L’échocardiographie révèle la présence de liquide péricardique circonférentiel. Les signes classiques de collapsus diastolique de l’OD ou du VD peuvent être absents ou difficiles à interpréter sur un cœur en arrêt ou en bas débit extrême. La présence d’un épanchement significatif associé à une veine cave inférieure dilatée et non compliante chez un patient en AESP doit faire poser le diagnostic de tamponnade jusqu’à preuve du contraire.

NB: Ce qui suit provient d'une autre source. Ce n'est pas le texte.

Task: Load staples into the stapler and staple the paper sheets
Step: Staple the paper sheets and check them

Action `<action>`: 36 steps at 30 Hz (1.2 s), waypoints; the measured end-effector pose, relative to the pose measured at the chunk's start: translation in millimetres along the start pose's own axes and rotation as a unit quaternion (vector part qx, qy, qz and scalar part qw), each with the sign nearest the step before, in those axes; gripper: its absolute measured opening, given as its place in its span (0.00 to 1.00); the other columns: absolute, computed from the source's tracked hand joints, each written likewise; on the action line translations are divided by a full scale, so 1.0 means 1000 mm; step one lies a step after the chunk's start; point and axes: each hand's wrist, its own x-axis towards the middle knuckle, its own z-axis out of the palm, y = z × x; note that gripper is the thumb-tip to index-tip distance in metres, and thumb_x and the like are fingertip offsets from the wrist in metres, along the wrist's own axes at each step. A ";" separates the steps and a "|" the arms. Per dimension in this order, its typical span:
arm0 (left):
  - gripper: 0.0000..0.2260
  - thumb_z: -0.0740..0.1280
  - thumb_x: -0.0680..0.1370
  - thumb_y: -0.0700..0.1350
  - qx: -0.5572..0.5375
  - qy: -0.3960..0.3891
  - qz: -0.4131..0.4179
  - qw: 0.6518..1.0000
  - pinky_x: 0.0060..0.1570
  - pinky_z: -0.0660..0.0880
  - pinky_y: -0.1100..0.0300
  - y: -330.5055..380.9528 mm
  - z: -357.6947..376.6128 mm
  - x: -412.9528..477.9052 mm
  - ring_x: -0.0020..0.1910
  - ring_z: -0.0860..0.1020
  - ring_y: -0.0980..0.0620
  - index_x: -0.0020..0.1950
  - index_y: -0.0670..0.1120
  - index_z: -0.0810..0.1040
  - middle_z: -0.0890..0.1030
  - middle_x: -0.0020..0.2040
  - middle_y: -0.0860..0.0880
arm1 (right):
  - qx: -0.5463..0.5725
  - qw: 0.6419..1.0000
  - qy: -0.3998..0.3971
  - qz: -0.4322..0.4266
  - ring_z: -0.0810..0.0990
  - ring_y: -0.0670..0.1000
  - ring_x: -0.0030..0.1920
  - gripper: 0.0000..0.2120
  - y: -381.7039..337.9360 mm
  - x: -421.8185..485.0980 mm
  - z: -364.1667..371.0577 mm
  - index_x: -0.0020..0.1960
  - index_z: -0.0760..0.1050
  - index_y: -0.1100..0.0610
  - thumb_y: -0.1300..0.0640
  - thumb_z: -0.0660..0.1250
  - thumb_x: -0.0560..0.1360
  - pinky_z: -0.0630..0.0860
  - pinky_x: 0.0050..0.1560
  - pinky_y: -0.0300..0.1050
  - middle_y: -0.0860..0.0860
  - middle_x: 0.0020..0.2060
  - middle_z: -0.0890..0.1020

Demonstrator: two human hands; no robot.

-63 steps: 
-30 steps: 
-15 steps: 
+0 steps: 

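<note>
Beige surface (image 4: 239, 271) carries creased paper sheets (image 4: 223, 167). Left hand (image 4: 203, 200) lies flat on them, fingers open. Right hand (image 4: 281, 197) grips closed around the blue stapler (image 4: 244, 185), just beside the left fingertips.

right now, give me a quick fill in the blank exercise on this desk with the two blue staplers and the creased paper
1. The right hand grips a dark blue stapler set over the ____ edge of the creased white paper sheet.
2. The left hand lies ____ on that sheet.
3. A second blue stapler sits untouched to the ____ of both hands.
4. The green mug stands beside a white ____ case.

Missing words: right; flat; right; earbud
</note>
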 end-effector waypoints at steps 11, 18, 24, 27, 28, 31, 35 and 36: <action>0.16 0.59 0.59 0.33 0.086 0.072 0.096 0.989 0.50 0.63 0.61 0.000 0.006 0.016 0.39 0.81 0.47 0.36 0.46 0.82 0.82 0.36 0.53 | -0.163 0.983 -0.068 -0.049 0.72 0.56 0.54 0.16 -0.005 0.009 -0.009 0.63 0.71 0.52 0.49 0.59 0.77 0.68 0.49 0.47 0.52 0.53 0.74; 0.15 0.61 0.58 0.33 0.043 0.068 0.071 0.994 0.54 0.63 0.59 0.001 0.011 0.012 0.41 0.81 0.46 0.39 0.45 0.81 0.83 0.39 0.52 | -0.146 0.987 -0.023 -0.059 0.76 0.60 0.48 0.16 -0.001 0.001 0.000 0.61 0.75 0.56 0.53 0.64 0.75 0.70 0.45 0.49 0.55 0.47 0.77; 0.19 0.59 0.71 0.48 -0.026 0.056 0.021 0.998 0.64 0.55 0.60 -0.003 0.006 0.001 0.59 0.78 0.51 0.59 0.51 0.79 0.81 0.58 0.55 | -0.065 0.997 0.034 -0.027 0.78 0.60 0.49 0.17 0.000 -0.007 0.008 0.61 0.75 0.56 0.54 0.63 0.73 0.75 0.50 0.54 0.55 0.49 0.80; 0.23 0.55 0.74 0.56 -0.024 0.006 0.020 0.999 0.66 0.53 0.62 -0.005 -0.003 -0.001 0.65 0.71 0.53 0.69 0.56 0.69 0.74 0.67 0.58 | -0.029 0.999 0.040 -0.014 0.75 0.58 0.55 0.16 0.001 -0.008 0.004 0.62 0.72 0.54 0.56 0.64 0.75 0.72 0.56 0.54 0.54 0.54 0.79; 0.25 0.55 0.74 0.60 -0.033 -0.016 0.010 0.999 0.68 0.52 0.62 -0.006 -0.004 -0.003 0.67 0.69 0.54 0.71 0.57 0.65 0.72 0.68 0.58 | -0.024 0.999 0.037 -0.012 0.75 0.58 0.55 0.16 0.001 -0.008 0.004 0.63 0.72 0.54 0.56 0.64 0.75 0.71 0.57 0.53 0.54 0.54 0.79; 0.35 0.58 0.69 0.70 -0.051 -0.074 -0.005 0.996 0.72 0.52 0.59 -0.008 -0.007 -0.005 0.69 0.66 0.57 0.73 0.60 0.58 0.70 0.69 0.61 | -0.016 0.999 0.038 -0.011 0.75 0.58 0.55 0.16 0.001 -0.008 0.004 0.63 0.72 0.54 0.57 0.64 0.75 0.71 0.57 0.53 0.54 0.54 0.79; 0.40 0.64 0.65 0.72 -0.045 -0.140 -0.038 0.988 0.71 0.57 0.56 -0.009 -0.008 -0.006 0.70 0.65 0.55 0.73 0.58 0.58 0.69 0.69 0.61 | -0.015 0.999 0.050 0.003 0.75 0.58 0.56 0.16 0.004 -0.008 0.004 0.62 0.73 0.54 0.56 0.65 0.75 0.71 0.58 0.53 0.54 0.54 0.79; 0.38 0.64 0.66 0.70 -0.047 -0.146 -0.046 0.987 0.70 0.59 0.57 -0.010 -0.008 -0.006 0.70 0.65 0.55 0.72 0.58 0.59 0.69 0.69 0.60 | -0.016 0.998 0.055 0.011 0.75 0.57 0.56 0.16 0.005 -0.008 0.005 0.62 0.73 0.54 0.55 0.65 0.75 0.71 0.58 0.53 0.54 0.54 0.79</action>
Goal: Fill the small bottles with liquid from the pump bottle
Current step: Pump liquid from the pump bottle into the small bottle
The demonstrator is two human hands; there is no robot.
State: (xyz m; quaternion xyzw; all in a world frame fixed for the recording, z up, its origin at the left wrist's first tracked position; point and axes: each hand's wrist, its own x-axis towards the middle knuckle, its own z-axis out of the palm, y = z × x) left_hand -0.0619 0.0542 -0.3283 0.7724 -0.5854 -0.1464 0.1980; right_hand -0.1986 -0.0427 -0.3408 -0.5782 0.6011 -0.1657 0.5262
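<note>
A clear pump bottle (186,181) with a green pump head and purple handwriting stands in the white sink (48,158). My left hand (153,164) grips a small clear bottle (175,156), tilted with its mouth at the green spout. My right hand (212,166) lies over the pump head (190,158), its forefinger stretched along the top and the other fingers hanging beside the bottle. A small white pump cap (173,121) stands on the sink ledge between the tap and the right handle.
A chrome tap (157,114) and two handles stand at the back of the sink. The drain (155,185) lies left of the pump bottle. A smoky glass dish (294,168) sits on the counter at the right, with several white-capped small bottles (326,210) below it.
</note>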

Un liquide hautement échogène ou hétérogène indique que le sang a coagulé (hémopéricarde), ce qui rend son drainage par péricardiocentèse à l’aiguille très difficile, voire impossible.
Prise en charge thérapeutique
Mesures temporaires
Bien que le traitement définitif soit la décompression, certaines mesures peuvent aider temporairement à maintenir une hémodynamique précaire avant le drainage :
- Remplissage vasculaire : L’administration rapide de fluides (cristalloïdes ou produits sanguins) vise à augmenter la pression veineuse centrale pour tenter de vaincre la pression intrapéricardique et favoriser le remplissage du ventricule droit.

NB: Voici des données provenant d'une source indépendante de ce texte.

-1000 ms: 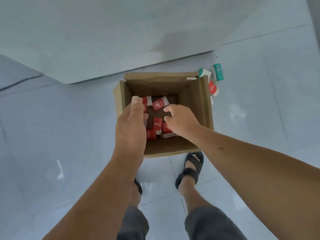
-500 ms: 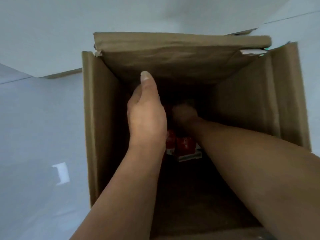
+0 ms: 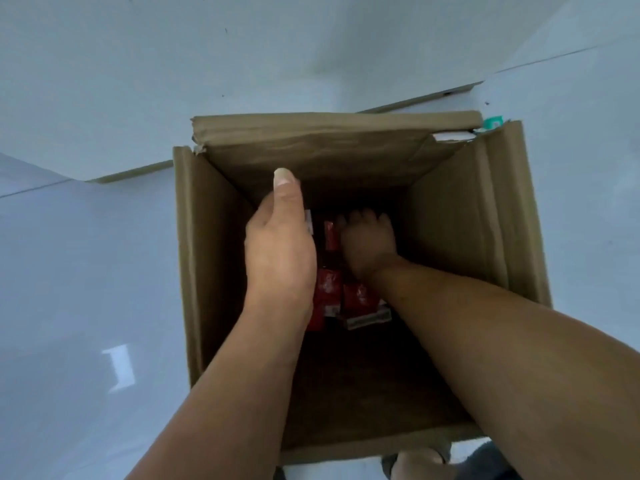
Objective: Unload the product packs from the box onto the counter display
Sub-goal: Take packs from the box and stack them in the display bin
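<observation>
Red packs (image 3: pixel 329 289) lay just under and between the fingers of both hands. The right hand (image 3: pixel 369 244) had its fingers (image 3: pixel 363 216) curled down onto them, grip unclear in the dark. The left hand (image 3: pixel 280 251), thumb forward, hid its fingers. Around them stood the box (image 3: pixel 464 216), on the pale floor (image 3: pixel 86 271).

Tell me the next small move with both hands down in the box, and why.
Probably close the right hand round one of the red packs and lift it straight up. That hand reaches down onto them at the bottom of the box, while the left hand hangs higher beside them. Whether either has a grip yet is unclear.
</observation>
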Available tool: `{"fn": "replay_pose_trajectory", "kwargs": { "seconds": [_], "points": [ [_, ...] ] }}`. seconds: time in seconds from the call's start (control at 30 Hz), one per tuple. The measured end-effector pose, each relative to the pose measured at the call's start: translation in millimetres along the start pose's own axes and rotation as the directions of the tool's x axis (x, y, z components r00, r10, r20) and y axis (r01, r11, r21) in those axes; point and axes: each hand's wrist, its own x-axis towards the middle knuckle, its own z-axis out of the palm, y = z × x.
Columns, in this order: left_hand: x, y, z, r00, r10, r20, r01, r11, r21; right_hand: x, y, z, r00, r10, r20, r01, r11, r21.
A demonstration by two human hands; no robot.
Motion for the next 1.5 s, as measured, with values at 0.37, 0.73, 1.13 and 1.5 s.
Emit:
{"fn": "replay_pose_trajectory", "kwargs": {
  "seconds": [0.37,0.73,1.13,1.5],
  "points": [
    [-170,131,-32,1.0,0.029,-0.01,-0.029,0.998,0.06,-195,8,-190,0.957,-0.09,-0.274,0.121,0.988,0.095],
    [-369,331,-78,0.968,0.247,0.034,-0.245,0.968,-0.049,-411,11,-452,0.895,-0.024,-0.445,0.175,0.937,0.303],
    [-459,503,-120,0.867,0.486,0.115,-0.448,0.858,-0.25,-508,-2,-683,0.7,0.142,-0.7,0.374,0.761,0.53],
    [-470,564,-113,0.868,0.497,-0.003,-0.483,0.843,-0.238,-476,11,-819,0.711,0.088,-0.697,0.486,0.655,0.579]
  ]
}}
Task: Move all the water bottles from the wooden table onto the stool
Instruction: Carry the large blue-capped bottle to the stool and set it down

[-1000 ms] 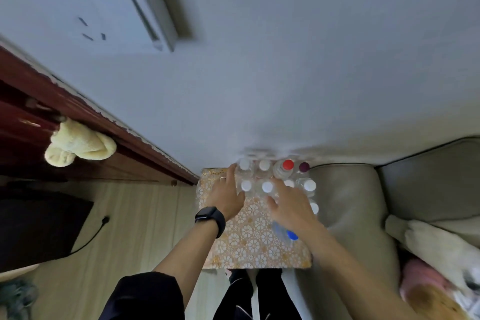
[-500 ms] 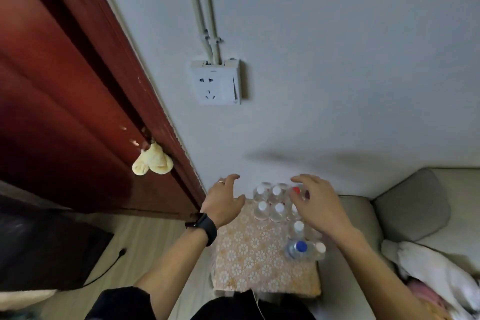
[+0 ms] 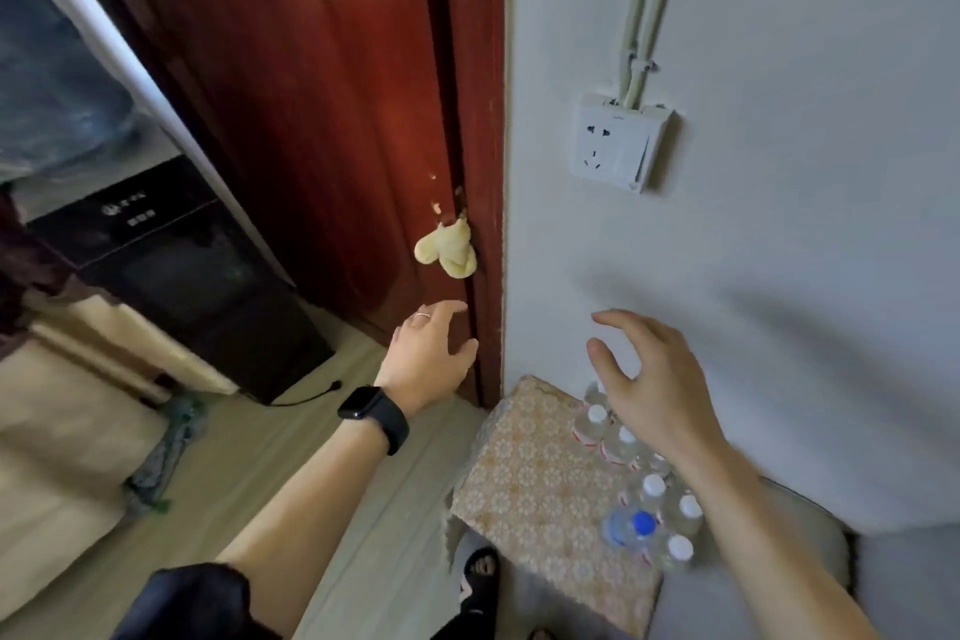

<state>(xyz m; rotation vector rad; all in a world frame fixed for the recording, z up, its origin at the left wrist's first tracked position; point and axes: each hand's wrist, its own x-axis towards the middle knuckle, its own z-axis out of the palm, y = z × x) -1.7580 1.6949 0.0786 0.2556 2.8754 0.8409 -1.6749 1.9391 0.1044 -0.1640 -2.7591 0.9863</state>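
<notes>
Head view: your right hand (image 3: 652,387) hovers above the cluster of water bottles (image 3: 636,483), which stand upright, caps up, along the wall-side edge of the stool (image 3: 530,478) with the floral cover. The bottles lie directly below and slightly toward you from that hand; their long axes are vertical. The right hand is spread open, fingers loosely curved, holding nothing and touching no bottle. Your left hand (image 3: 428,359) is raised well left of the stool, in front of the red door (image 3: 311,94); it is also open and empty, and contact with the door cannot be confirmed. The right hand is the nearer to the bottles. No wooden table is visible here, so judge that any remaining bottles lie outside this view.
</notes>
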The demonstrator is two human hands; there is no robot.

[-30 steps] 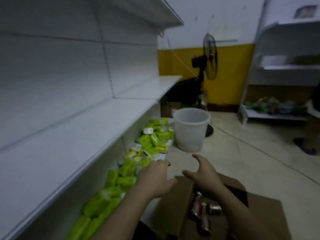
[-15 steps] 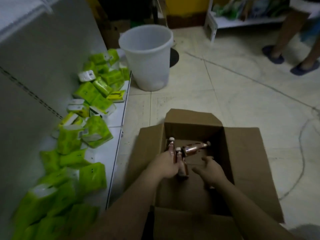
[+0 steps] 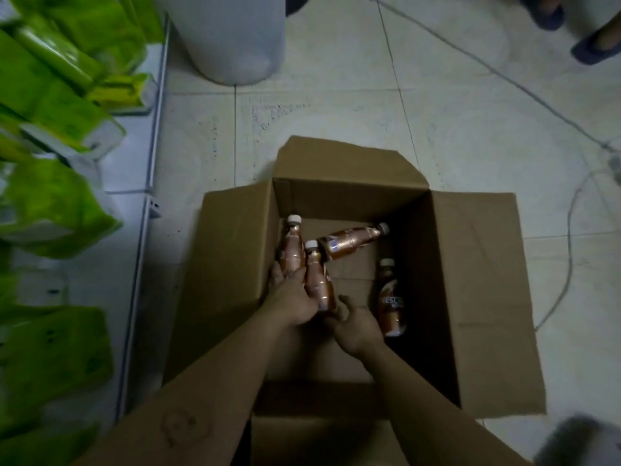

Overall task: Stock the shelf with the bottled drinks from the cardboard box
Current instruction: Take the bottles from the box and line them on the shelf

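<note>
Bottles (image 3: 349, 242) are what is left to move, four of them, all in the bottom of the open cardboard box (image 3: 477, 297) on the floor (image 3: 336, 112). One leans against the box's left wall (image 3: 291, 245). A second (image 3: 317, 280) lies just beside it, cap pointing far. A third lies crosswise behind them, and a fourth (image 3: 389, 297) lies apart to the right.

The left hand (image 3: 292, 299) wraps over the lower halves of the two left bottles, fingers curled round them. The right hand (image 3: 356, 326) sits at the base of the second bottle with its fingers bent toward it. I cannot tell whether it grips or only touches.

The shelf (image 3: 100, 274) runs along the left, its low board crowded with green packs (image 3: 57, 210). A white bucket (image 3: 235, 38) stands beyond the box.

To lift well, I would close the left hand firmly on both bottle bodies, not the caps, since the wrapped labels look slick. The right hand should support the second bottle's base or take the fourth bottle. Lifting straight up should clear the left flap.
</note>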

- Support inotrope : L’utilisation de catécholamines peut être tentée pour augmenter la contractilité et les résistances vasculaires, bien que leur efficacité soit très limitée tant que l’obstacle mécanique persiste.

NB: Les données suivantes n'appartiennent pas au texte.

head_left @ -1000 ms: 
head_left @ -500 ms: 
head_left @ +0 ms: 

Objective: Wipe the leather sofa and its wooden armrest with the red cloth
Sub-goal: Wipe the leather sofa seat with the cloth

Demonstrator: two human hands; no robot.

Techniques de drainage et décompression
Le choix de la technique dépend de l’étiologie (traumatique vs médicale) et des ressources disponibles.
1. Péricardiocentèse à l’aiguille
Pour les tamponnades d’origine médicale (néoplasique, urémique, virale) ou iatrogène avec sang liquide, la péricardiocentèse, idéalement écho-guidée, est le traitement de choix. Elle est réalisée à l’aide d’une grande aiguille ou d’un cathéter queue-de-cochon, introduite généralement par la fenêtre sous-xiphoïde ou apicale. Cependant, cette technique présente des limites en situation d’arrêt cardiaque : elle ne garantit pas un drainage complet si le sang est coagulé, et les aiguilles ou les cathéters risquent de provoquer des lésions myocardiques (coronaires, ventricule droit) lors des compressions thoraciques.
2. Thoracotomie de ressuscitation
Pour les tamponnades traumatiques (notamment les plaies pénétrantes) ou en cas d’échec de la péricardiocentèse lors d’une suspicion de rupture cardiaque, la thoracotomie reste la principale intervention thérapeutique. Idéalement, elle doit être pratiquée dans les 15 minutes suivant le début du collapsus (arrêt cardiaque traumatique témoigné). Elle permet :
- L’évacuation immédiate de l’hématome et des caillots intrapéricardiques.
- Le contrôle direct de la source du saignement (suture d’une plaie ventriculaire, clampage aortique).
- La réalisation d’un massage cardiaque interne, beaucoup plus efficace hémodynamiquement que le massage externe dans ce contexte.